Overselling Event Sourcing
I wrote this article for my blog in June 2020. Here is the link to it.
This post is a part of the Myth Busting series, mainly about all the misconceptions about Event Sourcing here and there. Each post either addresses a common misconception or a particular article on a public resource.
I will address specific issues with a given article. You might want to read the original article to get the context.
A good example of this is the combination of the Event Sourcing and the Command Query Responsibility Segregation (CQRS) architecture patterns.
Event Sourcing is not an architecture pattern.
I keep repeating that Event Sourcing is the way to persist state of the entities, nothing more really. Yes, it’s mind-bending at the start, but it’s what it is.
If you have a repository interface, like
OrderRepository with methods like
Update, you can convert it to use Event Sourcing. I demonstrated it in my book. If you have queries in your repository - here comes trouble. I don’t like having queries in repositories simply because repositories represent collections of entities and queries often need to go beyond that. And, here comes CQRS!
CQRS is not an architecture pattern either. CQRS simply states that when you update your entity state — you optimise the operation for a transaction. But when you run a query — you optimise it for reporting. That’s the exact reason why I don’t advise queries in repositories. Reporting models too often have zero interest in your domain model but have a lot of interest in the state of the system as a whole. Therefore, queries often go beyond boundaries of your entities and limiting your queries to work with a single entity type simply becomes a burden.
CQRS has its dual nature. At one hand, Greg Young said a number of time that CQRS is just a stepping stone towards Event Sourcing. At the same time, CQRS is not a part of Event Sourcing. It is just becomes very useful when you build event-sourced systems. Check Jimmy’s post from 2012 to know more.
Yet there is hardly any talk on the ton of hidden complexity with these patterns.
That’s not true. The Event Sourcing community keeps exposing issues and ways to overcome them, based on their own experience. DDD Europe organised the first event dedicated to Event Sourcing, which I was privileged to curate, and we had quite a few case-studies and experience-sharing sessions.

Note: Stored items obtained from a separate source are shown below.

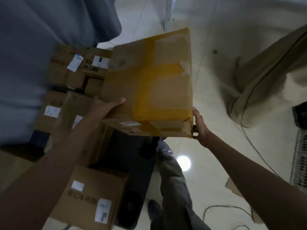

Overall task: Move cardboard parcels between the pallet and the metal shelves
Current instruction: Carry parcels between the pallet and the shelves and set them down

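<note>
A: Non-task items, head view?
B: Glossy pale floor tiles [204,90] with a round light reflection [183,163]. A thin dark cable [254,151] trails across them at right.
A: Else?
B: Blue-grey cloth [41,47] fills upper left. Beige fabric [259,83] hangs at right. White slatted grille [300,160] at right edge.

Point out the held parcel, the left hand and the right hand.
parcel [149,83], head view, on its taped top face.
left hand [106,108], head view, on the back of the hand.
right hand [200,127], head view, on the palm side.

Brown parcel [149,83] crossed with yellow tape, white label.
</note>
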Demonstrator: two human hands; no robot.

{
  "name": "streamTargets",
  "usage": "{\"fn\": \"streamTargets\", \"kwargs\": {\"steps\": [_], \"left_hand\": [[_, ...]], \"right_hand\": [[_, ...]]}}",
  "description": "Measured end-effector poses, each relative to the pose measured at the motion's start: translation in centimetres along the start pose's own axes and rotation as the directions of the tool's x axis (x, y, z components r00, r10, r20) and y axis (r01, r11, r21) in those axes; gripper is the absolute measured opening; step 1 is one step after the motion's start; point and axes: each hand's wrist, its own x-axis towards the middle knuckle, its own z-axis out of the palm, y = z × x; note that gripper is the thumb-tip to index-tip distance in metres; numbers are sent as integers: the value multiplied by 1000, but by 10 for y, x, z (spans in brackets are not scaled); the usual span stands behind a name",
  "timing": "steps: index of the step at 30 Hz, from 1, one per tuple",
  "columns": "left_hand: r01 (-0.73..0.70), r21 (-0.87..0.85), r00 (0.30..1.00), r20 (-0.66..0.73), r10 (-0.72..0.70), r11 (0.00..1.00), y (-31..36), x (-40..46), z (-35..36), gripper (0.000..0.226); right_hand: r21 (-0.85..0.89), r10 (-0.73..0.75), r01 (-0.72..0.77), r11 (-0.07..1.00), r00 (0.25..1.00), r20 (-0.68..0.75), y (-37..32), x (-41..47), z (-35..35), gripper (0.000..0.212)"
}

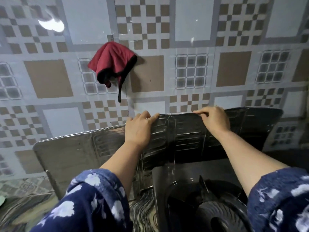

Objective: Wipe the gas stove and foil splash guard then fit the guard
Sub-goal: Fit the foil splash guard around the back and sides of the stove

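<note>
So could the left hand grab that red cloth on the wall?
Probably yes. The red cloth hangs on the wall above the left hand, with only bare tiles between. But that hand is holding the foil guard's top edge and must let go first.

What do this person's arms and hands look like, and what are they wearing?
Both hands, left and right, are bare: no gloves, rings or watch show. The forearms are uncovered, with loose dark blue sleeves printed with pale white blotches pushed up near the elbows.
</note>
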Motion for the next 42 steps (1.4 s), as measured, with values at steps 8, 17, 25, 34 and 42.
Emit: {"fn": "streamTargets", "kwargs": {"steps": [8, 17, 25, 34, 42], "left_hand": [[-14, 3, 997, 75, 14, 1000, -4, 9, 10, 65], [-75, -14, 985, 156, 76, 997, -28, 9, -16, 50], [80, 42, 979, 185, -87, 996, -61, -11, -44, 31], [189, -51, 954, 245, -171, 981, -19, 14, -39, 26], [235, -58, 932, 297, -208, 970, 6, 22, -15, 28]], "right_hand": [[-106, -123, 131, 986, 989, 80, -24, 0, 19, 25], [84, -213, 201, 976, 961, 174, -73, 4, 52, 21], [166, -170, 144, 976, 973, 154, -67, 3, 57, 18], [118, -120, 93, 989, 961, 249, -48, 33, 29, 14], [-20, -127, 134, 991, 970, 207, -25, 21, 26, 18]]}}
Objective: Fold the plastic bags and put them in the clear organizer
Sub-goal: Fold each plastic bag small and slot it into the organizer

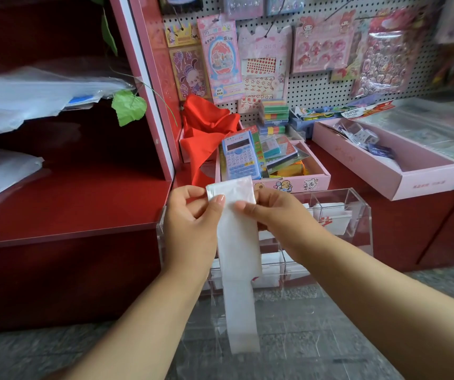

Dennis Doomen, for example, keeps sharing his experience on many forums, so go check it out.
Another thing that bothers me in the phrase above is ton. What is a ton? Doesn’t the ORM tool that a seasoned developer (referenced later in the article) uses has ton of complexity? I bet it does. Damn it, our computers are complex beyond comprehension of 90% of the people that create software that those computers execute. Did it even stop us from writing software? I hardly observe it happening. In fact, Event Sourcing is unknown for many. As anything unknown, many do it wrong. As anything done wrong, it creates trouble. I made many mistake designing and building event-sourced systems until I realised that most of the complexity is artificial and can be avoided.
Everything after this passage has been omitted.